### EXERCISE DIRECTIONS:
Beginning with the line that contains "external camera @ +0", print each line to the end of the data exactly. Omit the pictures.

======== DATA BLOCK ========

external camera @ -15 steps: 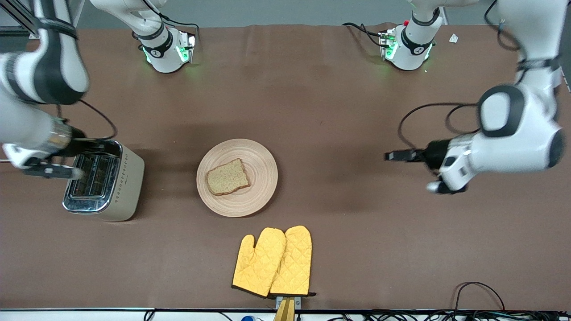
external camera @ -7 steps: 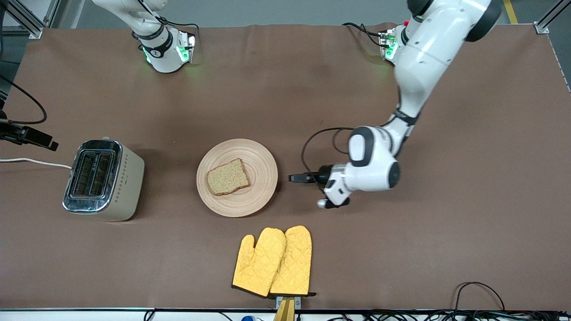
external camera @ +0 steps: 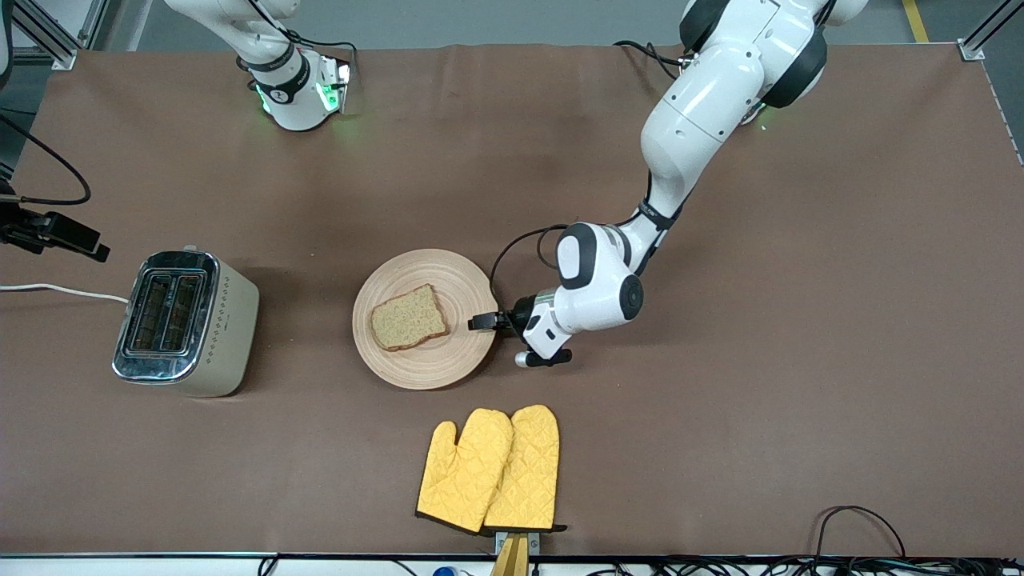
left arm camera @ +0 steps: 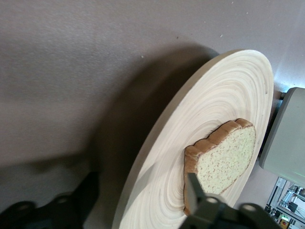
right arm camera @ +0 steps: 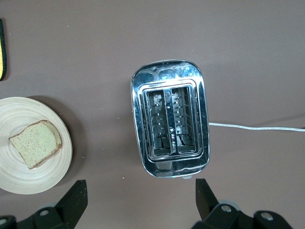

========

### SOLUTION TO THIS TASK:
external camera @ +0 steps: 
left arm camera @ +0 steps: 
right arm camera @ +0 steps: 

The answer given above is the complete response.